The early eastern light banked off the windshield of the RV and temporarily prevented Mel from seeing the driver. Whoever it was would have to make an impossible right to clear the restaurant on the left and navigate past the vehicles parked to the right.

This morning, the Spirit Lake Funeral and Crematorium hearse, with its extended rear, was right beside the entrance. Jim Creasley, the owner of the hearse and the funeral home, strode from the counter to the plate-glass window. Mel’s family had gone to him when their mom had passed a couple of years ago, and when Mel’s stepdad had died twenty years prior to that.

Jim was dressed like he was going to a—well, he was dressed for work, which, given the early hour, probably meant he had to drive a ways. He was known throughout central Alberta, hundreds of miles in all directions, for his compassion.

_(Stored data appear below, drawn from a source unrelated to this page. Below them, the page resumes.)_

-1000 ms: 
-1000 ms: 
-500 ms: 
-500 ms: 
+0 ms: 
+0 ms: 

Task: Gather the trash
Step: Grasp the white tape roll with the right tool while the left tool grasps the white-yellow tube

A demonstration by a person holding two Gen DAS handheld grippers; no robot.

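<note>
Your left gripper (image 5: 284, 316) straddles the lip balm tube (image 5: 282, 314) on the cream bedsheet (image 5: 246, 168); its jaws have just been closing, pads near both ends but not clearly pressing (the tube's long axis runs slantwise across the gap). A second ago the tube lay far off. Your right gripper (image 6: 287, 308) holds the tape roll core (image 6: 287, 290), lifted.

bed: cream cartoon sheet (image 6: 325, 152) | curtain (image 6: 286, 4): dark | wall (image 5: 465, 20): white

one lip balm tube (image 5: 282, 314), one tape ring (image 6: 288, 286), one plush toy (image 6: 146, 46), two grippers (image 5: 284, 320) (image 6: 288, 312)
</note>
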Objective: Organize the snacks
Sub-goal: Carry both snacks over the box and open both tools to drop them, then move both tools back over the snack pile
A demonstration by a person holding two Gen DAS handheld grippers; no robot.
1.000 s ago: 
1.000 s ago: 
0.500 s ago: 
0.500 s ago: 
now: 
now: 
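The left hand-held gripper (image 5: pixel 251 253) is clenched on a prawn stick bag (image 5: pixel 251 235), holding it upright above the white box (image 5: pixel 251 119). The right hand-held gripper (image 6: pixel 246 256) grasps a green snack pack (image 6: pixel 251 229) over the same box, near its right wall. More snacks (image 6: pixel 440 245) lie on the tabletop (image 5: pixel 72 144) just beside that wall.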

“If that brainless driver hits my vehicle,” he said, “there’ll be another coffin in the back.”

The RV clipped the back end of Jim’s hearse and knocked it into the adjacent red car, which triggered a shout from a beefy young woman in a safety vest at the coffee counter.

She tore outside, Jim a step behind.

“The driver’s a woman. A senior,” Linda said, her head cranked to see up past the painted brown tones of the coach to the driver’s seat. Sure enough, an older woman wearing aviator sunglasses was at the wheel, hauling on it for all she was worth.

Jim rounded the corner, waving and cursing as the motor home crept along like a giant steel sloth. As if watching an action movie, Mel stared, fascinated, disbelieving.

Around him, people found their voices.

“Get out of the way, Jim.”

“Brake!”

“She’s not going to make it.”

“Is she insane?”

The driver suddenly pitched to the side. Someone, another female, maybe the passenger, had pushed her and wrenched the wheel away. Mel caught a glimpse of a paperback, an arm covered in something white and lacy, and then the RV lurched to the left—too far to the left. The grille of the house-sized coach bore straight toward Linda and him.

The coach suddenly surged forward. Mel, half lifting Linda, ran for the safety of the counter. Brick, glass and steel groaned and splintered behind them. The impact brought the drama to a final, shuddering stop.

Mel shot from Linda’s side, through the still-intact side door of the Tim’s and ran to the coach door, slipping in ahead of Jim and the owner of the red car. Mel drummed on the door and rose on his tiptoes to see through the window at the top. No luck.

“Hello? Everybody all right in there?”

The door clicked a release and eased open, the running board steps automatically descending, to reveal the passenger. She stood on the top step of the coach and was clad in a full-length white nightgown, so long it trailed behind her like the train of a wedding gown. Her face was drawn and pale, and she clasped a black-and-yellow classic paperback to her chest.

He stepped onto the lowest step and tipped back his cap.

“Hello. I’m Mel. Let me help you.”

* * *

DAPHNE WAS COLD. The book trembled in her shaking hand, and the blood drained from her skin as it ran to her heart, which was pounding so loud that she could feel the vibrations in her ears. She was in shock.